# 2 Cor. 5:21



## cih1355 (Jan 31, 2005)

According to 2 Cor. 5:21, Jesus was made to be sin for us which means that our sin was imputed to Jesus. I have talked with some people who say that this verse means that Jesus was offered as a sin offering and not that our sin was imputed to Him. For those of you who know Greek, is it correct to say that this verse means that Jesus was a sin offering?


----------



## pastorway (Jan 31, 2005)

You don't need Greek for this one. The question itself proves that those taking this view are misunderstanding what a sin offering is by its very nature.

The offering, the sacrifice, the animal dies because of the sin of the person that has been _imputed _to it! The guilt of sin is removed from the sinner and imputed to the sacrifice.

Jesus was the offering because our sin was imputed to His account. That removes the sin from us, showing us mercy, and at the same time ensures justice in that the one guilty of the sin dies. (Rom 6:23). 


Phillip


----------



## cih1355 (Feb 4, 2005)

> _Originally posted by pastorway_
> You don't need Greek for this one. The question itself proves that those taking this view are misunderstanding what a sin offering is by its very nature.
> 
> The offering, the sacrifice, the animal dies because of the sin of the person that has been _imputed _to it! The guilt of sin is removed from the sinner and imputed to the sacrifice.
> ...



Phillip,

I told them what you told me. I showed them different passages in Leviticus where the sacrifices are discussed, but they keep saying that those passages do not say that the sins of the people were imputed to the sacrifices. They say that I am just making unwarranted assumptions.


----------



## Scott Bushey (Feb 4, 2005)

> _Originally posted by pastorway_
> You don't need Greek for this one. The question itself proves that those taking this view are misunderstanding what a sin offering is by its very nature.
> 
> The offering, the sacrifice, the animal dies because of the sin of the person that has been _imputed _to it! The guilt of sin is removed from the sinner and imputed to the sacrifice.
> ...



Phillip,
As a Jew, Yom Kippur is the day of atonement. The Hebrew word 'kippa' means 'cover'. From my understanding, the OT sacrifices never truly atoned for sin, it just covered it, put it on account sort of speak. The blood offering was a command of God. I don't believe it ever paid the price though...

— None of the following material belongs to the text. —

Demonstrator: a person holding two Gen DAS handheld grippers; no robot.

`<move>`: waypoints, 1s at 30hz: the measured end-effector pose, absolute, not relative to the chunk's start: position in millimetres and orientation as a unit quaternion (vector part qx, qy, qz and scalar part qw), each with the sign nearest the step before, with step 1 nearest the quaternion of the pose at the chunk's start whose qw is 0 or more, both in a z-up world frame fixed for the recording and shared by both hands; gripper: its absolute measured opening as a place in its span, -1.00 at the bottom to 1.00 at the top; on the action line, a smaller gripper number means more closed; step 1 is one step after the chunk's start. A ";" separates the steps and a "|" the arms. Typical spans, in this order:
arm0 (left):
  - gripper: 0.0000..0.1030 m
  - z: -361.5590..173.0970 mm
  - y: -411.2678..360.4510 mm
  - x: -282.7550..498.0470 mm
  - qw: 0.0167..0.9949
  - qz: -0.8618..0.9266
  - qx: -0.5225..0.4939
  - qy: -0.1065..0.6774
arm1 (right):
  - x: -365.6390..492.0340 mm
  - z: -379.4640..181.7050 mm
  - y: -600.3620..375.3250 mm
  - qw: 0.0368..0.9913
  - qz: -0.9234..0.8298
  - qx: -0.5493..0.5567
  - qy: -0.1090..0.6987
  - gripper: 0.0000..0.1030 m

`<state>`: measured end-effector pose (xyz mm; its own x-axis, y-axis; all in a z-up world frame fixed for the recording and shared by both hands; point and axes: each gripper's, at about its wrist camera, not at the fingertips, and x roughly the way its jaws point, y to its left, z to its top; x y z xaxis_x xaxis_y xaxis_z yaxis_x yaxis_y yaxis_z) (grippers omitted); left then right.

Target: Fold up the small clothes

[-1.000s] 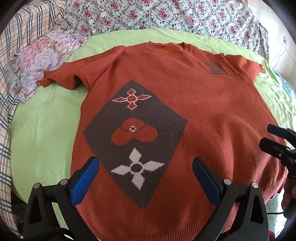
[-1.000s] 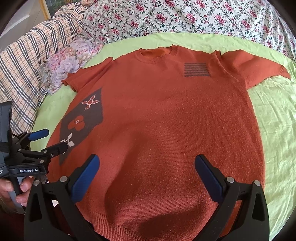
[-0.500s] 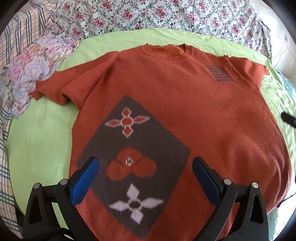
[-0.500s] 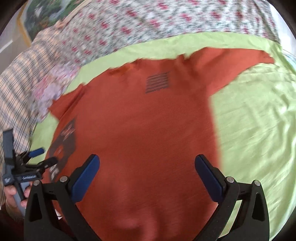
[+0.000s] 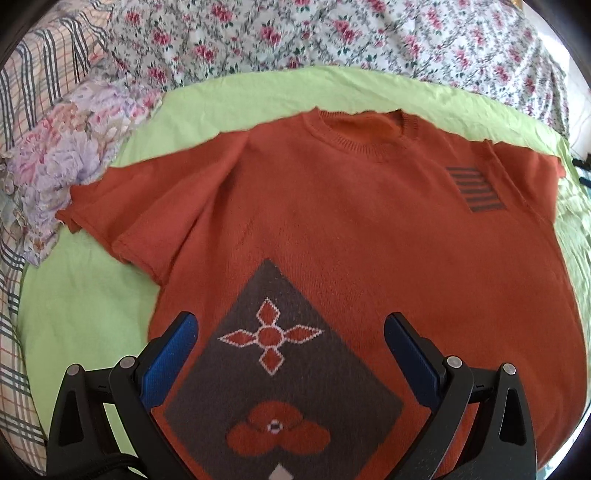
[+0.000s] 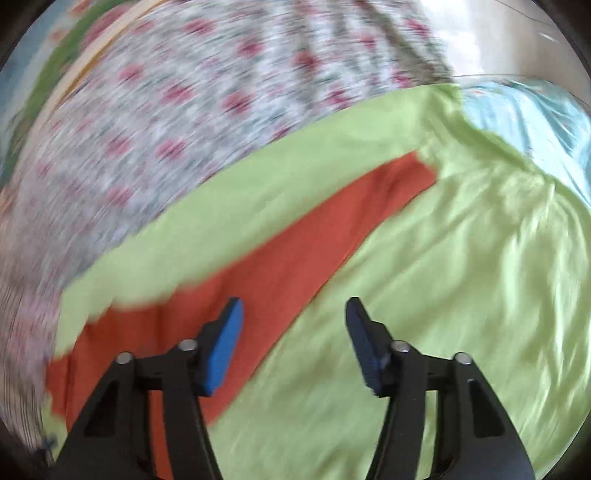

Heb 10:1 For since the law has but a shadow of the good things to come instead of the true form of these realities, it can never, by the same sacrifices that are continually offered every year, make perfect those who draw near. 
Heb 10:2 Otherwise, would they not have ceased to be offered, since the worshipers, having once been cleansed, would no longer have any consciousness of sin? 
Heb 10:3 But in these sacrifices there is a reminder of sin every year. 
Heb 10:4 For it is impossible for the blood of bulls and goats to take away sins. 
Heb 10:5 Consequently, when Christ came into the world, he said, "Sacrifices and offerings you have not desired, but a body have you prepared for me; 

Curt, this is pretty clear to me: Key words; sanctified, offering. Phrase; "offering repeatedly the same sacrifices, which can never take away sins", "But when Christ had offered for all time a single sacrifice for sins".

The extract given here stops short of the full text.